EXERCISE BRIEF
Write out each line of the listing as it stands, without the images.

DATA SUPPLIED
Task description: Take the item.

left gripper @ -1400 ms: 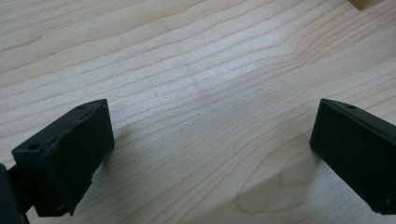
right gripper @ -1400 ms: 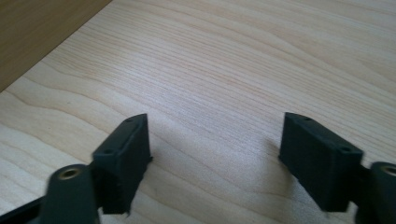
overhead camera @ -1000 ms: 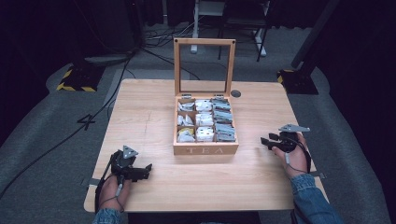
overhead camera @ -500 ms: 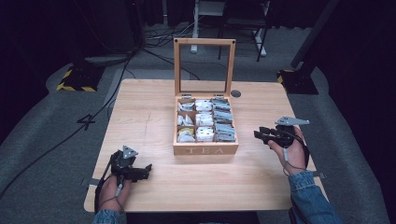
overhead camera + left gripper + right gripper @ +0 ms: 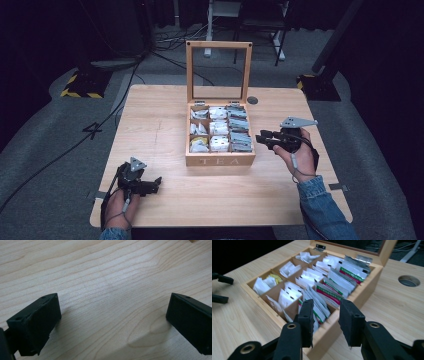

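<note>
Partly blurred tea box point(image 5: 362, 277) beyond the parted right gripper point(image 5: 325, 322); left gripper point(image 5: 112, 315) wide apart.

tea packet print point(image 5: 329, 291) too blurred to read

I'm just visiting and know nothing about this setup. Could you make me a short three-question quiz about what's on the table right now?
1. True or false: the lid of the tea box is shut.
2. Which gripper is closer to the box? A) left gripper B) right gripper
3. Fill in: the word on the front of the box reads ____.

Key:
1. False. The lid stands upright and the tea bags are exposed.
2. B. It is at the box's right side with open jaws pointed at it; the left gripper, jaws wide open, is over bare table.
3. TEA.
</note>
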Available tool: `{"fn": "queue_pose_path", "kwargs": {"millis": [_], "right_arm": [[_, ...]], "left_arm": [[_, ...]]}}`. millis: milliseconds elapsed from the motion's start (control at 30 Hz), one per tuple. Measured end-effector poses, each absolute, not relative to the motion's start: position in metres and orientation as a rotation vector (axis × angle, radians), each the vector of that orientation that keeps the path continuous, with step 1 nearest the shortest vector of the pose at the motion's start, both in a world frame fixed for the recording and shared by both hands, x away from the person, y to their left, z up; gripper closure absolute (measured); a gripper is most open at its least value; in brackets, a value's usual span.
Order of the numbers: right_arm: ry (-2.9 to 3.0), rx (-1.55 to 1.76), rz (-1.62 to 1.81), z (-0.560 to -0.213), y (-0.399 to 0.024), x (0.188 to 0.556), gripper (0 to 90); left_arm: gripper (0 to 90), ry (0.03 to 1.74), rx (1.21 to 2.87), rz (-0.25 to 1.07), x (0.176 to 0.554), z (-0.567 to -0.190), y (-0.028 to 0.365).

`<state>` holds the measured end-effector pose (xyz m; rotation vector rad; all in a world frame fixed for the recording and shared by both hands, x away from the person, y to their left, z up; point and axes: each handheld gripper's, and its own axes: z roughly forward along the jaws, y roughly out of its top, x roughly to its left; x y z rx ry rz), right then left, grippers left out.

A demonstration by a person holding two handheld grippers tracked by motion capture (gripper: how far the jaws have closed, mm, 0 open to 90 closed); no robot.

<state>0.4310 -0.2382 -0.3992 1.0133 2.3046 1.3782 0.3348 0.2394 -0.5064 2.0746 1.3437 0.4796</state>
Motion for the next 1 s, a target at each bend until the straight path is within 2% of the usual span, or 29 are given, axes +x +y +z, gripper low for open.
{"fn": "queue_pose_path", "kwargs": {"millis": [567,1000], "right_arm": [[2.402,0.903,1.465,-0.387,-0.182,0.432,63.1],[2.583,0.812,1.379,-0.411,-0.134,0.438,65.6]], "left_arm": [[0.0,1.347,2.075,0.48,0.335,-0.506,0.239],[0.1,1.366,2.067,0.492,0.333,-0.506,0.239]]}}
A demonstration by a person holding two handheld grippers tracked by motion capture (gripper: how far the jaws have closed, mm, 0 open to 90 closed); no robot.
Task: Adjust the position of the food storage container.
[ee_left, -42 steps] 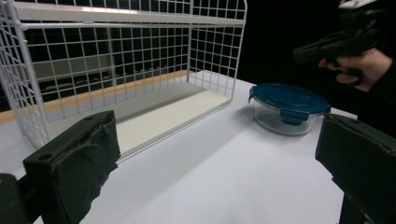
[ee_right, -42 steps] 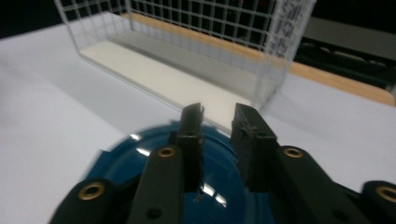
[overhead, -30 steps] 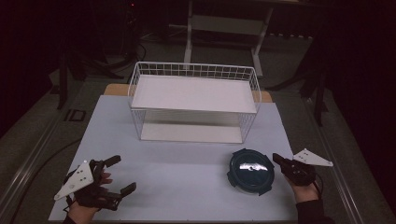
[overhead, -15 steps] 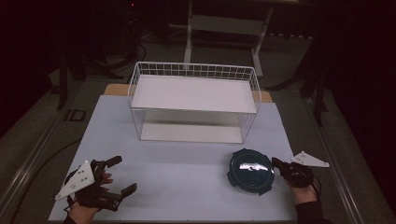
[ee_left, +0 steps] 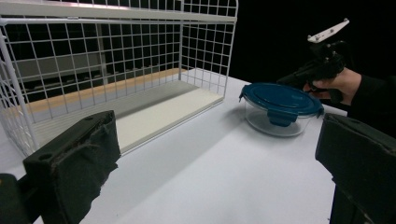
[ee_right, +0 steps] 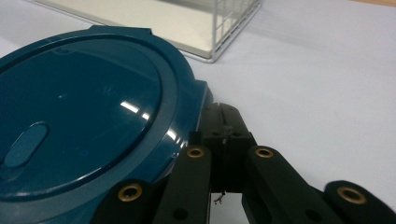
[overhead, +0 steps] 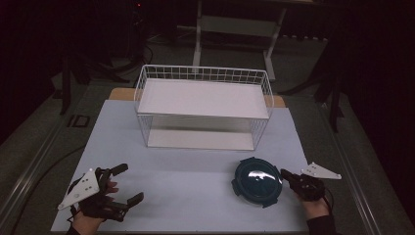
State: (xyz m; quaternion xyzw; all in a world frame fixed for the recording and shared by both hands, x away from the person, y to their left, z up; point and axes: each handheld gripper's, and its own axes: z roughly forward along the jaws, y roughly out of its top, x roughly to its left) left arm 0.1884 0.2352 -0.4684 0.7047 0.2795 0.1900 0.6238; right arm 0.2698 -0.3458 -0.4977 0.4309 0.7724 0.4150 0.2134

EXERCISE ANSWER
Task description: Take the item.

left gripper @ -1400 ms: 
right gripper @ -1400 ms: 
overhead camera @ -1000 ms: 
overhead camera @ -500 ms: 
overhead camera + left gripper + right gripper @ +0 ms: 

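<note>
Partly blurred tea box point(image 5: 362, 277) beyond the parted right gripper point(image 5: 325, 322); left gripper point(image 5: 112, 315) wide apart.

tea packet print point(image 5: 329, 291) too blurred to read

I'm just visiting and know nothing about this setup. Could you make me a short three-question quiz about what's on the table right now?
1. True or false: the lid of the tea box is shut.
2. Which gripper is closer to the box? A) left gripper B) right gripper
3. Fill in: the word on the front of the box reads ____.

Key:
1. False. The lid stands upright and the tea bags are exposed.
2. B. It is at the box's right side with open jaws pointed at it; the left gripper, jaws wide open, is over bare table.
3. TEA.
</note>
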Available tool: `{"fn": "queue_pose_path", "kwargs": {"millis": [_], "right_arm": [[_, ...]], "left_arm": [[_, ...]]}}`. millis: milliseconds elapsed from the motion's start (control at 30 Hz), one per tuple. Measured end-effector poses, each absolute, not relative to the motion's start: position in metres and orientation as a rotation vector (axis × angle, radians), each the vector of that orientation that keeps the path continuous, with step 1 nearest the shortest vector of the pose at the motion's start, both in a world frame fixed for the recording and shared by both hands, x away from the person, y to their left, z up; gripper closure absolute (measured); a gripper is most open at its least value; in brackets, a value's usual span.
Order of the numbers: right_arm: ry (-2.9 to 3.0), rx (-1.55 to 1.76), rz (-1.62 to 1.81), z (-0.560 to -0.213), y (-0.399 to 0.024), x (0.188 to 0.556), gripper (0 to 90); left_arm: gripper (0 to 90), ry (0.03 to 1.74), rx (1.21 to 2.87), rz (-0.25 to 1.07), x (0.176 to 0.554), z (-0.567 to -0.190), y (-0.028 to 0.365).

`<state>` holds the measured end-effector pose (xyz m; rotation vector rad; all in a world frame fixed for the recording and shared by both hands, x away from the person, y to their left, z up; point and axes: each handheld gripper's, and its own axes: z roughly forward along the jaws, y roughly out of its top, x roughly to its left; x y z rx ry rz), right then left, grippers left out.

A demonstration by a person holding two handheld grippers tracked by motion capture (gripper: how far the jaws have closed, mm, 0 open to 90 closed); no robot.

<state>0.4310 -0.2382 -0.3992 1.0133 2.3046 1.3782 0.3348 0.2394 -0.5064 2.0746 1.3437 0.4796</state>
Motion for the next 1 s, a target at each bend until the straight path is within 2% of the usual span, or 29 are given, axes +x +y +z, gripper low for open.
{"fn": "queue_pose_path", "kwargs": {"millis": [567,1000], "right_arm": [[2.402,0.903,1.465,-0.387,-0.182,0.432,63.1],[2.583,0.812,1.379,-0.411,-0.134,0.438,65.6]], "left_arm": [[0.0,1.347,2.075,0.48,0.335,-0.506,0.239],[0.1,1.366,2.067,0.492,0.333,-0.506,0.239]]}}
A demonstration by a person holding two handheld grippers tracked by motion capture (gripper: how far the jaws have closed, mm, 0 open to 90 closed); no robot.
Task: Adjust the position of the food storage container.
[ee_left, -42 steps] 
[ee_right, -42 steps] 
[overhead, -30 steps] 
[overhead, -15 steps] 
[ee_left, +0 steps] 
[ee_right, +0 steps] 
[overhead, +0 steps] 
State: (xyz m; quaternion xyzw; all in a world frame fixed for the recording and shared by both hands, x away from the person, y to their left, z up; point and axes: each handheld gripper's, and its own axes: z roughly forward along the jaws, y roughly out of its top, x roughly to its left) left arm 0.1884 0.2352 -0.4684 0.7047 0.2795 0.1900 0.6238; right arm 0.2698 -0.3458 -0.4977 0.4309 0.7724 0.4150 0.2134

No further output is required, since the answer is complete.